▶ [What you are asked to do]: Please transcribe the data below in full. Omit any picture you find in it.

▶ [The data]:
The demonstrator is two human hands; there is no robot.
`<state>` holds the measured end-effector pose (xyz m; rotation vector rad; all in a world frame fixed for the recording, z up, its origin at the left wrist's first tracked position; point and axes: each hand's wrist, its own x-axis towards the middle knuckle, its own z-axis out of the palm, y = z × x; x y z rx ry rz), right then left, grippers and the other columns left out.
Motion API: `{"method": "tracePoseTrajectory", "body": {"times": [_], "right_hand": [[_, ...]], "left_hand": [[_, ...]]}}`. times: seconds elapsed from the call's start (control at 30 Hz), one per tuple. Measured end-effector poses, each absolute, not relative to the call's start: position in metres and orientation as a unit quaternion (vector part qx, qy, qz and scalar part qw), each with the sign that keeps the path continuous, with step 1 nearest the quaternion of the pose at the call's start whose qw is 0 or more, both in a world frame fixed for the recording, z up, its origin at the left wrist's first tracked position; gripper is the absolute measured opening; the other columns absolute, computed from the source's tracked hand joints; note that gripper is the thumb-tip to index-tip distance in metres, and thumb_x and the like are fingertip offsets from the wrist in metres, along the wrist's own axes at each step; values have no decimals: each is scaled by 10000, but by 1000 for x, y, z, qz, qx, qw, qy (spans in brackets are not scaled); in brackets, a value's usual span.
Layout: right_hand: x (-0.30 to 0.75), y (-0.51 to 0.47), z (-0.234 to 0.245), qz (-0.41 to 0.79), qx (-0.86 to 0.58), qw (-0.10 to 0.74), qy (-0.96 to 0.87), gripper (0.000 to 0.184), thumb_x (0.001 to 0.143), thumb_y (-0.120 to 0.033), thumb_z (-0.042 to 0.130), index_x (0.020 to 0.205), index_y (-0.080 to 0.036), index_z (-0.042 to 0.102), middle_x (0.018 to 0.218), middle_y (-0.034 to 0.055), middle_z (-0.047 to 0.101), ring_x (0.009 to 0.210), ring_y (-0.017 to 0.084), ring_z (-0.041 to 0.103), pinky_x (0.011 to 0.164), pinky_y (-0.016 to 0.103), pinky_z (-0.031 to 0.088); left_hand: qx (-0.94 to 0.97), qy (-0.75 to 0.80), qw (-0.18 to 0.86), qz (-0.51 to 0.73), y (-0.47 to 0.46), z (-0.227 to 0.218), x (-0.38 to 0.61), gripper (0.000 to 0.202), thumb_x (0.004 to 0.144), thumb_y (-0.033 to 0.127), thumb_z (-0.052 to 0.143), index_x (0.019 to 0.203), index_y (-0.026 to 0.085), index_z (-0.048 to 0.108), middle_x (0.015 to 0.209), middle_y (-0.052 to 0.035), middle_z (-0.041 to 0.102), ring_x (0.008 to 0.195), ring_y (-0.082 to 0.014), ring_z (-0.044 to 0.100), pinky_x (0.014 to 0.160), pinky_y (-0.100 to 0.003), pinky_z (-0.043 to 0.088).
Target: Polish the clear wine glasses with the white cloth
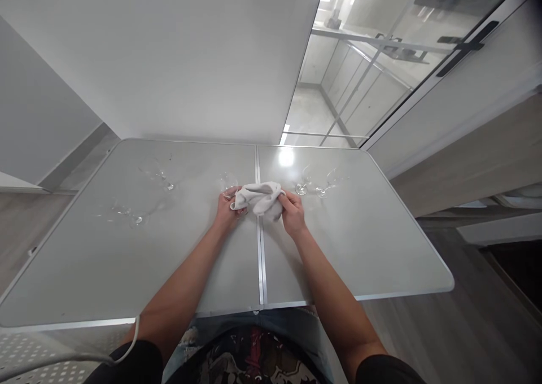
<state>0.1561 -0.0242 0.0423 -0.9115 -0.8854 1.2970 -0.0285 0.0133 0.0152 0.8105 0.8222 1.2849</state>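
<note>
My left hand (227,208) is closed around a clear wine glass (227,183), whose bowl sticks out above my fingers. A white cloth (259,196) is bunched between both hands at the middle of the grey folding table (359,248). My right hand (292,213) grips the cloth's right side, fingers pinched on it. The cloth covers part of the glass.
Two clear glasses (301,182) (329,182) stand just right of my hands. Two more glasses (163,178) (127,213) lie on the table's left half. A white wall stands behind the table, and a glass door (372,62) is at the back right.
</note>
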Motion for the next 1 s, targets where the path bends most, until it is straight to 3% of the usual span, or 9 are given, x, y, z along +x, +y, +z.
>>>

▶ [Final answer]:
The demonstrator is two human hands; there is no robot.
`<state>` holds the measured end-effector pose (xyz m; rotation vector rad; all in a world frame fixed for the recording, z up, its origin at the left wrist's first tracked position; point and axes: each hand's wrist, its own x-axis towards the middle knuckle, its own z-axis out of the palm, y = z × x; x y z rx ry rz), right then left, grippers and the other columns left out.
Motion API: `{"method": "tracePoseTrajectory", "body": {"times": [_], "right_hand": [[_, ...]], "left_hand": [[_, ...]]}}`. times: seconds elapsed from the call's start (control at 30 Hz), one per tuple. Measured end-effector poses, each absolute, not relative to the call's start: position in metres and orientation as a unit quaternion (vector part qx, qy, qz and scalar part qw), each with the sign that keeps the path continuous, with step 1 nearest the quaternion of the pose at the call's start whose qw is 0 or more, both in a world frame fixed for the recording, z up, its origin at the left wrist's first tracked position; gripper is the absolute measured opening; the other columns absolute, computed from the source's tracked hand joints; note that gripper is the thumb-tip to index-tip distance in metres, and thumb_x and the like are fingertip offsets from the wrist in metres, along the wrist's own axes at each step; values have no decimals: each is scaled by 10000, but by 1000 for x, y, z, qz, qx, qw, qy (spans in brackets are not scaled); in brackets, a value's usual span.
Layout: right_hand: x (-0.30 to 0.75), y (-0.51 to 0.47), z (-0.234 to 0.245), qz (-0.41 to 0.79), qx (-0.86 to 0.58), qw (-0.10 to 0.74), qy (-0.96 to 0.87), gripper (0.000 to 0.184), thumb_x (0.001 to 0.143), thumb_y (-0.120 to 0.033), thumb_z (-0.042 to 0.130), index_x (0.020 to 0.205), index_y (-0.080 to 0.036), index_z (-0.042 to 0.102), middle_x (0.018 to 0.218), middle_y (-0.034 to 0.055), middle_z (-0.047 to 0.101), ring_x (0.009 to 0.210), ring_y (-0.017 to 0.084), ring_z (-0.041 to 0.103), pinky_x (0.011 to 0.164), pinky_y (-0.016 to 0.103), pinky_z (-0.031 to 0.088); left_hand: qx (-0.94 to 0.97), qy (-0.75 to 0.80), qw (-0.18 to 0.86), qz (-0.51 to 0.73), y (-0.47 to 0.46), z (-0.227 to 0.218), x (-0.38 to 0.61), gripper (0.000 to 0.202), thumb_x (0.004 to 0.144), thumb_y (-0.033 to 0.127), thumb_z (-0.052 to 0.143), index_x (0.019 to 0.203), index_y (-0.026 to 0.085), index_z (-0.048 to 0.108), middle_x (0.015 to 0.209), middle_y (-0.052 to 0.035), middle_z (-0.041 to 0.102), ring_x (0.008 to 0.195), ring_y (-0.082 to 0.014), ring_z (-0.044 to 0.100), pinky_x (0.014 to 0.160), pinky_y (-0.100 to 0.003), pinky_z (-0.043 to 0.088).
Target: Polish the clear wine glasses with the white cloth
<state>0.1561 -0.0242 0.0423 -0.9115 -0.8854 1.2970 -0.0285 0.0133 0.0152 0.8105 0.8222 1.2849</state>
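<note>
My left hand (227,208) is closed around a clear wine glass (227,183), whose bowl sticks out above my fingers. A white cloth (259,196) is bunched between both hands at the middle of the grey folding table (359,248). My right hand (292,213) grips the cloth's right side, fingers pinched on it. The cloth covers part of the glass.
Two clear glasses (301,182) (329,182) stand just right of my hands. Two more glasses (163,178) (127,213) lie on the table's left half. A white wall stands behind the table, and a glass door (372,62) is at the back right.
</note>
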Motion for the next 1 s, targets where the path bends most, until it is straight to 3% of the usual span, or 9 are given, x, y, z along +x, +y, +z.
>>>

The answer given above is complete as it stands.